Au printemps 2014, la religion s’est trouvée au centre du débat chypriote à la suite d’une annonce majeure : pour la toute première fois depuis 1974 (lors de l’invasion de Chypre par la Turquie), le clergé orthodoxe grec et les pèlerins seraient autorisés à célébrer la procession de l’Épitaphe (une cérémonie importante de la liturgie orthodoxe du Vendredi saint) à travers la ville de Famagouste (ou plus précisément, dans la partie grecque de la ville habituellement désignée sous le terme « varosha » [banlieues]). La « ville fantôme » de Famagouste demeure vidée de ses habitants depuis 1974 et son accès est sous le contrôle de l’armée turque. Encore aujourd’hui, les membres de la communauté chypriote grecque de la ville nourrissent l’espoir (ou l’illusion), qu’un jour, ils pourront retourner vivre dans leur ancien lieu de résidence.

Cette annonce sur la procession de l’Épitaphe a été faite à l’issue de plusieurs rencontres entre l’archevêque Chrysostome II de l’Église de Chypre et le mufti musulman représentant la communauté chypriote turque. Elle a ensuite été suivie par une campagne publicitaire annonçant immédiatement la participation de 3 000 personnes à la procession, un chiffre suscitant l’attention alors que l’événement n’avait pas encore eu lieu. Les médias et les journalistes internationaux ont été impliqués dans la dynamique de promotion de cette manifestation. Celle-ci a été présentée comme partie intégrante des efforts visant à établir un climat de confiance entre les Chypriotes grecs et les Chypriotes turcs. La procession du 14 avril 2014 a été largement rapportée dans la presse internationale (voir Reuters par exemple). Les articles publiés laissaient fortement à désirer car ils omettaient de rendre compte de la publicité négative causée par toute l’affaire et de la nature inappropriée d’un point de vue politique de ce rituel religieux.

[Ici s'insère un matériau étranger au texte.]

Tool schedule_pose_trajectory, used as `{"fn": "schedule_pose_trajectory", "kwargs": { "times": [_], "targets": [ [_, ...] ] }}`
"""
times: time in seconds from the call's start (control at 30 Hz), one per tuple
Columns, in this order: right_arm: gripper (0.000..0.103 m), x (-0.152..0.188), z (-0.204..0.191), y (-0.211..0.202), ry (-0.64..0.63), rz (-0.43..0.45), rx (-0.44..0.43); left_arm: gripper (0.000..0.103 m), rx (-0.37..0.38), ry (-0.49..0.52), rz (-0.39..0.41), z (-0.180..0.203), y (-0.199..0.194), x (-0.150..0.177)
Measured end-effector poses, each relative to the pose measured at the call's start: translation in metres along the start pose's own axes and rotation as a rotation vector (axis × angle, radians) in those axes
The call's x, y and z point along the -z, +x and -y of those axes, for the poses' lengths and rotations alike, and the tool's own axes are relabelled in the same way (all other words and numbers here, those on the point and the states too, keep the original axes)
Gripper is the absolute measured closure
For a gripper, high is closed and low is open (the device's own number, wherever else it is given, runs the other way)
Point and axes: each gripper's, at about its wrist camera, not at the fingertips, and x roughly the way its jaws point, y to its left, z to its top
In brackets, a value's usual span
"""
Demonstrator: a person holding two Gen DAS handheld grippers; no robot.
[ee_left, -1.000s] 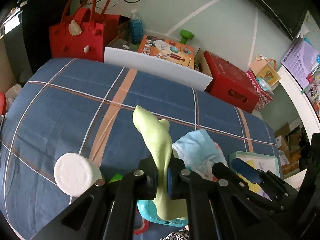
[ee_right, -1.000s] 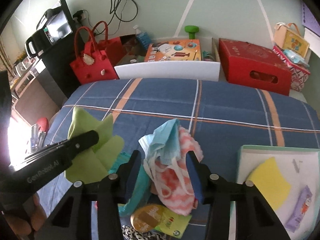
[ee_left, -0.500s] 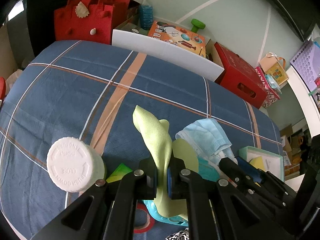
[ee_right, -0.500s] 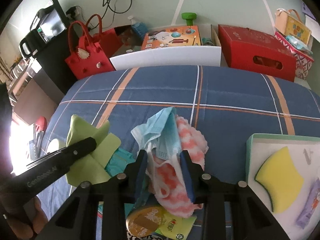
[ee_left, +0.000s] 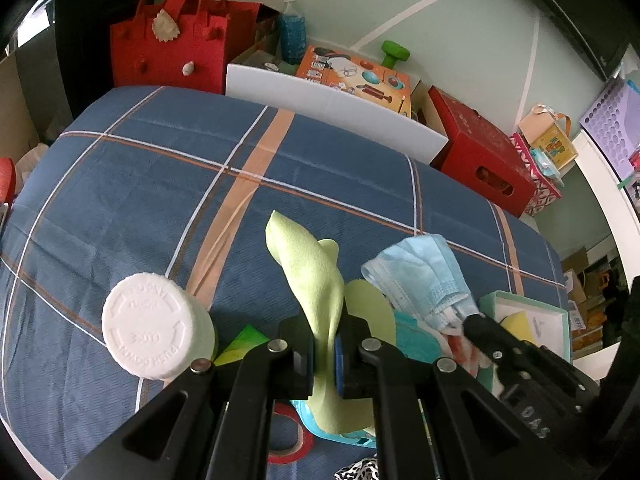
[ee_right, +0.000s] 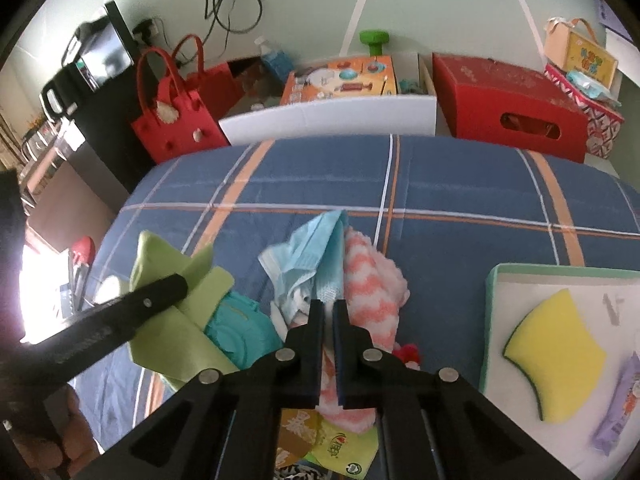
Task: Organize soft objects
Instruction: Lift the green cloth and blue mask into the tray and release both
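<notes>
A green cloth [ee_left: 320, 276] is clamped between the closed jaws of the left hand-held gripper [ee_left: 325, 354], with its free end standing up above the pads and its lower end hanging over a teal item [ee_right: 240, 330]. The right hand-held gripper [ee_right: 329, 322] is drawn in to a narrow gap, and a fold of the blue mask [ee_right: 316, 256] and the white-and-coral cloth [ee_right: 370, 284] is pinched between its pads. Both soft things are located near the front edge of a surface covered by a blue plaid sheet [ee_left: 160, 184], just beside each other. A white ribbed cap [ee_left: 148, 330] is seen to the left of the left gripper. To the right, a tray [ee_right: 490, 320] with a pale green rim is set on the sheet, and a yellow sponge [ee_right: 556, 352] and a purple wrapper [ee_right: 620, 408] lie in it. A yellow-green packet [ee_right: 332, 446] lies beneath the right gripper. Behind the sheet, a red bag [ee_left: 172, 48], a white bin [ee_left: 332, 114] and a red box [ee_left: 480, 156] are arranged against the wall.
</notes>
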Motion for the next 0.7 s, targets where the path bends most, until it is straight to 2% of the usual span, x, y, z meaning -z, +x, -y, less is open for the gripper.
{"fn": "schedule_pose_trajectory", "kwargs": {
  "times": [0.3,0.53,0.7],
  "targets": [
    [0.098,-0.003,0.002,-0.040,0.011,0.110,-0.020,0.096,-0.002,0.024,0.063,0.004,-0.019,0.001],
    [0.099,-0.005,0.007,-0.078,0.022,0.209,-0.022,0.096,0.030,0.031,0.135,0.009,-0.042,0.001],
    [0.099,-0.002,0.016,-0.094,0.046,0.248,-0.023,0.096,0.032,0.049,0.177,0.015,-0.057,0.003]
  ]
}}
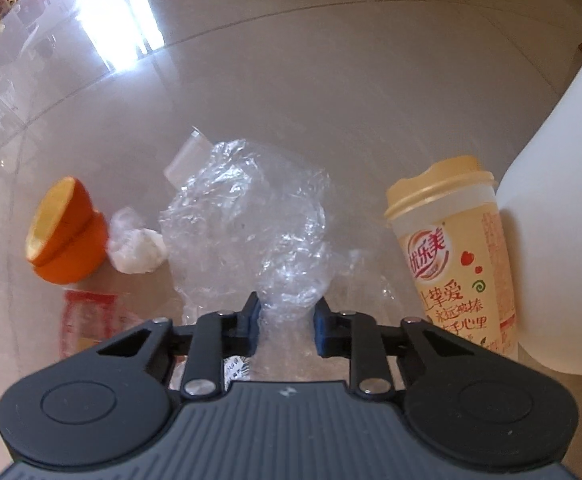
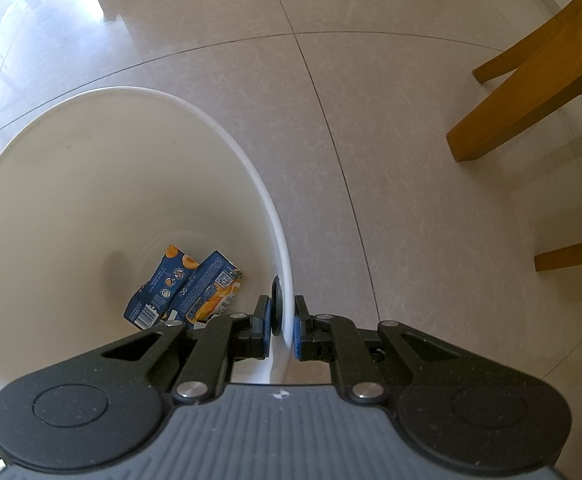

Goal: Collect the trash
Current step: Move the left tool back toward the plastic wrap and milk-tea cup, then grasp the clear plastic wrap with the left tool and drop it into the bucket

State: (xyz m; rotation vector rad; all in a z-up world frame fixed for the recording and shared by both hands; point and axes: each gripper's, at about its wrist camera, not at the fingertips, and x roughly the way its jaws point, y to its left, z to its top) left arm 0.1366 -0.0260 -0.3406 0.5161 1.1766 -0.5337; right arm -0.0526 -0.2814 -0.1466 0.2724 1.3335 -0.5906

En fait, la question chypriote n’a jamais été liée à un conflit basé sur la religion, et ce en dépit de la démonstration de bonnes intentions de la part des dirigeants religieux de l’île. En outre, les deux dirigeants religieux ne sont pas les dirigeants des communautés politiques respectives, et ils ne participent pas aux négociations en cours sur la question chypriote. Pour finir, les célébrations liturgiques ont lieu dans les églises depuis plusieurs années et, stricto sensu, il ne s’agit pas d’un événement totalement nouveau.

Selon les reportages, des représentants des principaux partis politiques de la république de Chypre et de nombreux hauts dignitaires se sont pressés à cette manifestation. Cependant, l’impression laissée par l’événement n’était pas uniformément positive : peu de temps après, l’archevêque de l’Église de Chypre a fait des déclarations publiques condamnant cet effort diplomatique religieux (voir Philenews en grec). L’archevêque a considéré cet événement comme une action servant les intérêts turcs, et bien qu’il déclarait garder espoir quant à un règlement équitable de la question chypriote, il ne pouvait soutenir ces actions. Quelques jours plus tard, d’autres célébrations liturgiques devant se dérouler dans les églises du nord de l’île le 23 avril et le 4 mai ont été annulées.